(Supplied data begins)
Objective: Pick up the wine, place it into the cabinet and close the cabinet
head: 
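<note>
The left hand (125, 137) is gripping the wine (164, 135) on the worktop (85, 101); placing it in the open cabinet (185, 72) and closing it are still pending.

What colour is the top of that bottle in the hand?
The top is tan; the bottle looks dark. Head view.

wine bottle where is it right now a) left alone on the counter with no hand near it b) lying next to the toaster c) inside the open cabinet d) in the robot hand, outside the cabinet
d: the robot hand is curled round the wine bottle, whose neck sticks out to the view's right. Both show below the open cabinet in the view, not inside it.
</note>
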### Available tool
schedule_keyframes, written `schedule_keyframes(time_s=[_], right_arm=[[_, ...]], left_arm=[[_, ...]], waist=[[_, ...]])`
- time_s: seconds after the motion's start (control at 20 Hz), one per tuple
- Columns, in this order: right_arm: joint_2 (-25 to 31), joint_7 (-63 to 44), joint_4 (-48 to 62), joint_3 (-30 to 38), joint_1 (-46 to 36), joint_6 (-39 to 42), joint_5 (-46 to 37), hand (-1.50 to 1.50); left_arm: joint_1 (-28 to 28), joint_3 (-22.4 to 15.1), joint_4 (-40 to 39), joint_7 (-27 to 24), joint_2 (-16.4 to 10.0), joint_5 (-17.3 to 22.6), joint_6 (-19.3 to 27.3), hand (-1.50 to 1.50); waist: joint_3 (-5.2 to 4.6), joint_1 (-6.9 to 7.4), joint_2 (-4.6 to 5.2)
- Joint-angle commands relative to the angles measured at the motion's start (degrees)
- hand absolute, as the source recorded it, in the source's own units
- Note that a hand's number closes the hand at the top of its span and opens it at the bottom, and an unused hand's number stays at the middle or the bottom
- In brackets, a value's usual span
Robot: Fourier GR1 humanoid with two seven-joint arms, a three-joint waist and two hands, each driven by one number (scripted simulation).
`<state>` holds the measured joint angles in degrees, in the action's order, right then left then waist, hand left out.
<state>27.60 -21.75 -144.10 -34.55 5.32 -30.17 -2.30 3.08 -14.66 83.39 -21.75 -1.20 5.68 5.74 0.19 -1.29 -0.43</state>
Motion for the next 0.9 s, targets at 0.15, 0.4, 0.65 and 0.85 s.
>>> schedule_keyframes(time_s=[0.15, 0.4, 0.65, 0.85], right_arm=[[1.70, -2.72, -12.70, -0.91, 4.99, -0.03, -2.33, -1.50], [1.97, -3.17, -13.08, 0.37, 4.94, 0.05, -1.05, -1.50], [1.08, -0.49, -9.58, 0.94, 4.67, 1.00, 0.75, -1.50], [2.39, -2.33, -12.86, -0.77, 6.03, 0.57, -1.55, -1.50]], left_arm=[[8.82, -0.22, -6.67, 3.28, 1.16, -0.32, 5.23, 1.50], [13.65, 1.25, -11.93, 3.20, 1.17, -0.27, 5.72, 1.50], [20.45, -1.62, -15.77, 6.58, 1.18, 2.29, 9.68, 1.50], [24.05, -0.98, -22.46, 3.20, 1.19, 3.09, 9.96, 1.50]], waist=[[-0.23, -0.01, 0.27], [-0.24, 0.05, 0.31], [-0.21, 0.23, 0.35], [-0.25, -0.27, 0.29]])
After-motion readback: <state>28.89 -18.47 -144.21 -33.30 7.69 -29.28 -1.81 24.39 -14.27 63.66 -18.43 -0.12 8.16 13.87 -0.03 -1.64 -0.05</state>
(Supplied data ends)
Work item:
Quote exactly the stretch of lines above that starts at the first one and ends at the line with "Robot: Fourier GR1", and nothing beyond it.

Exercise answer:
Objective: Pick up the wine, place it into the cabinet and close the cabinet
head: 
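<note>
The left hand (125, 137) is gripping the wine (164, 135) on the worktop (85, 101); placing it in the open cabinet (185, 72) and closing it are still pending.

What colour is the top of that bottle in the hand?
The top is tan; the bottle looks dark. Head view.

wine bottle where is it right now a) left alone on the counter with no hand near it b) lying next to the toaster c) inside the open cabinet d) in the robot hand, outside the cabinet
d: the robot hand is curled round the wine bottle, whose neck sticks out to the view's right. Both show below the open cabinet in the view, not inside it.
</note>
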### Available tool
schedule_keyframes, written `schedule_keyframes(time_s=[_], right_arm=[[_, ...]], left_arm=[[_, ...]], waist=[[_, ...]])`
- time_s: seconds after the motion's start (control at 20 Hz), one per tuple
- Columns, in this order: right_arm: joint_2 (-25 to 31), joint_7 (-63 to 44), joint_4 (-48 to 62), joint_3 (-30 to 38), joint_1 (-46 to 36), joint_6 (-39 to 42), joint_5 (-46 to 37), hand (-1.50 to 1.50); left_arm: joint_1 (-28 to 28), joint_3 (-22.4 to 15.1), joint_4 (-40 to 39), joint_7 (-27 to 24), joint_2 (-16.4 to 10.0), joint_5 (-17.3 to 22.6), joint_6 (-19.3 to 27.3), hand (-1.50 to 1.50); waist: joint_3 (-5.2 to 4.6), joint_1 (-6.9 to 7.4), joint_2 (-4.6 to 5.2)
- Joint-angle commands relative to the angles measured at the motion's start (degrees)
- hand absolute, as the source recorded it, in the source's own units
- Note that a hand's number closes the hand at the top of its span and opens it at the bottom, and an unused hand's number stays at the middle or the bottom
- In brackets, a value's usual span
Robot: Fourier GR1 humanoid with two seven-joint arms, a three-joint waist and two hands, each driven by one number (scripted simulation).

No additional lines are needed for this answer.